07/11/2012 06:57 GMT | Updated 07/01/2013 05:12 GMT

Lessons for the Conservatives from the US of A

Last night's presidential election was a hell of a lot closer than anyone expected it to be. Mitt Romney came in with a real chance of winning; the momentum gained from his unexpectedly competent performances in the debates, coupled with a widespread disappointment in Barack Obama's first term, carried him close enough to the finish line that nobody could confidently say last night who we would wake up to as president this morning.

But Obama won a second term, despite national exit polls showing that 60% of Americans counted the economy as their greatest concern, with the same number of the opinion that it isn't getting any better. Romney offered a different fiscal policy path, but he lost. And why? I'd bet my bottom dollar it's that his socially conservative policies alienated women and the gay community, and in turn any other social group that cares about social equality.

That's where I hope Cameron takes heed.

I'm a young, female Conservative with a big C. On the economy, defence and justice, I'm a small c - so far, so typical. But I don't think there is any place in modern society for discrimination against individuals on the basis of their skin colour, gender or sexual orientation, and that's where I hope the Conservative Party stands too - because if it doesn't, it won't have a place in modern Britain.

Socially, I'm fairly liberal, and the pool of people who aren't are declining with every generation. We no longer live in an overwhelmingly Christian society dictated by a fear of God's wrath - though I must say that I am by no means against religion, and would argue that some of the Christian principles which have influenced our social consciousness over the past few hundred years have been a real force for good. If churches and other religious institutions do not want to conduct gay marriages then they should not have to: church and state should be separated as much as possible anyway. But in this modern day and age, marriage is no longer a religious covenant, so discrimination that can trace itself back to religion should have no role in dictating policy relating to the union beyond two individuals. As a party that argues the case for the strength of families, I think we should be embracing long-term commitment between people of any orientation as a force for social stability.

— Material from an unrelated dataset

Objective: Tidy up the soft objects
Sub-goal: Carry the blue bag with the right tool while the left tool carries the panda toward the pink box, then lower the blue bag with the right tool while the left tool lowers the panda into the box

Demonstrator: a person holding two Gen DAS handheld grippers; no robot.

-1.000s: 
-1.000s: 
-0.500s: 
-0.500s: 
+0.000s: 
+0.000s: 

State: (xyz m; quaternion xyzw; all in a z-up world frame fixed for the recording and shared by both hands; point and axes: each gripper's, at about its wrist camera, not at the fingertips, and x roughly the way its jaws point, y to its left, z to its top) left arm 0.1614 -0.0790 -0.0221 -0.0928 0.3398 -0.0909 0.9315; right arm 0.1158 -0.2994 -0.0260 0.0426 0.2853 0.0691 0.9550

And then there's abortion. I'm strongly in the 20-week time limit camp for ethical reasons, and would support a slight reduction in the time limit - allowing exceptions for medical reasons or in circumstances of abuse or rape. Similarly, 49% of women polled wanted a reduction, as opposed to only 30% wanting to keep it at 24 weeks. However, only half of those women in favour of a reduction wanted it to be set to lower than twenty weeks, and I can only imagine a fall to twelve weeks would see many more women jump ship. To have the newly promoted health minister stand up and voice his support for halving the limit... well, there's a reason why medical professionals called it an 'insult to women', because it completely separates female views from the control of the female body.

I don't think that Obama is anything to rave about. But in the end, Romney and the conservative far right let him win by refusing to align their social policy with the views of an enlightened modern population. The Conservatives need to be progressive and inclusive to survive the next election in the same way that Obama has done.

I'm a Conservative because I believe in ambition and hard work leading to success. I'm a Conservative because I believe that taxes should be low and that we should protect our country to as great an extent as we can. I'm a Conservative because I believe that centre-right policies are the best way to keep Britain as a main player on the international stage in years to come. So please, Cameron: make me a Conservative because I'm young, because I'm female, and because I believe in social equality too.